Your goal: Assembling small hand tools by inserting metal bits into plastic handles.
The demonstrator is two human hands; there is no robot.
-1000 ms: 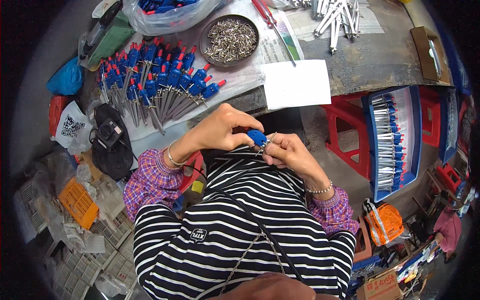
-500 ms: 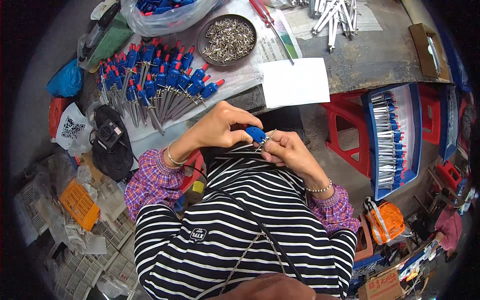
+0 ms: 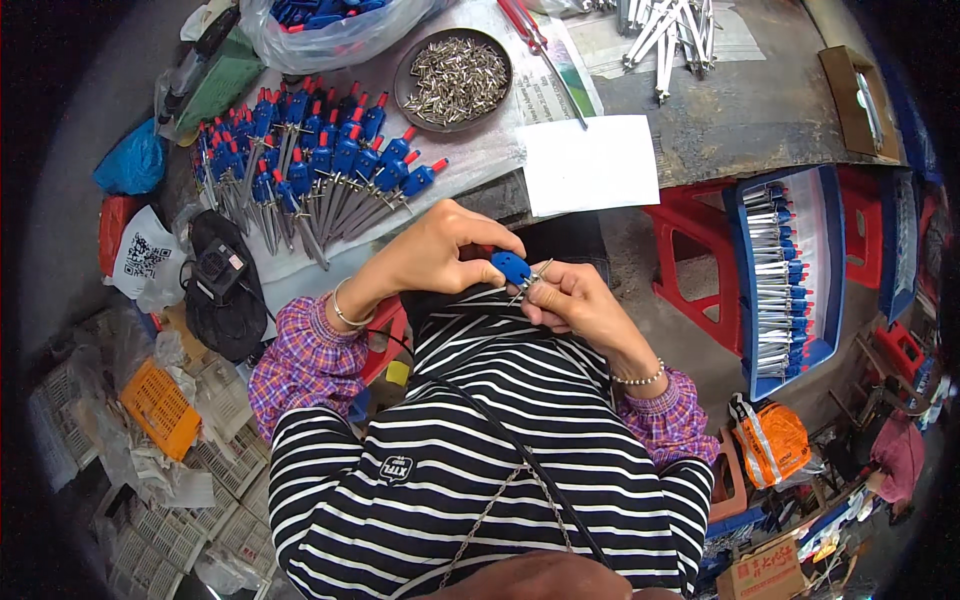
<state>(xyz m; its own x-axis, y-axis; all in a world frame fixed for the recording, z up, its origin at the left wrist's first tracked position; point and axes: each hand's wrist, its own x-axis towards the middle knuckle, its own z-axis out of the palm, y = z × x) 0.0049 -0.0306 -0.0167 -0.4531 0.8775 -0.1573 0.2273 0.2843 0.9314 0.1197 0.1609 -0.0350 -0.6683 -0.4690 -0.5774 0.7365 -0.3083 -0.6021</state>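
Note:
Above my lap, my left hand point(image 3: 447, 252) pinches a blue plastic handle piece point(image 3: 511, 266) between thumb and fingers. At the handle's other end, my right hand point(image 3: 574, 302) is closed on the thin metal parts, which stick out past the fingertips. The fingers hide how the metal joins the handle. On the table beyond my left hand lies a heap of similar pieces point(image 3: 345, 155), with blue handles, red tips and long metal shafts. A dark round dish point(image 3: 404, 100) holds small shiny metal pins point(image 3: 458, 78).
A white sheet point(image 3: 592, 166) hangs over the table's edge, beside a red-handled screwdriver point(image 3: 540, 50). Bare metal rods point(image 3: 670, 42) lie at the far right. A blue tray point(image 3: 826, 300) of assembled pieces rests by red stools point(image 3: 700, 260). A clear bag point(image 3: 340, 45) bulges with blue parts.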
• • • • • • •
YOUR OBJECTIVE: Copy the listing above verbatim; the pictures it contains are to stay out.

RESPONSE AREA:
Your goal: Assembling small hand tools by inserting metal bits into plastic handles.
The demonstrator is two human hands; there is no robot.
-1000 ms: 
-500 ms: 
+0 ms: 
<state>(xyz m; its own x-axis, y-axis; all in a world frame fixed for the recording, z up, its origin at the left wrist's first tracked position; point and axes: each hand's wrist, its own x-axis towards the middle knuckle, its own z-axis out of the palm, y = z × x) 0.0049 -0.0306 -0.0167 -0.4531 0.8775 -0.1573 0.2273 0.2843 0.9314 0.1197 0.1609 -0.0350 -0.6683 -0.4690 -0.5774 0.7365 -0.3083 -0.6021</state>
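Note:
Above my lap, my left hand point(image 3: 447, 252) pinches a blue plastic handle piece point(image 3: 511, 266) between thumb and fingers. At the handle's other end, my right hand point(image 3: 574, 302) is closed on the thin metal parts, which stick out past the fingertips. The fingers hide how the metal joins the handle. On the table beyond my left hand lies a heap of similar pieces point(image 3: 345, 155), with blue handles, red tips and long metal shafts. A dark round dish point(image 3: 404, 100) holds small shiny metal pins point(image 3: 458, 78).
A white sheet point(image 3: 592, 166) hangs over the table's edge, beside a red-handled screwdriver point(image 3: 540, 50). Bare metal rods point(image 3: 670, 42) lie at the far right. A blue tray point(image 3: 826, 300) of assembled pieces rests by red stools point(image 3: 700, 260). A clear bag point(image 3: 340, 45) bulges with blue parts.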

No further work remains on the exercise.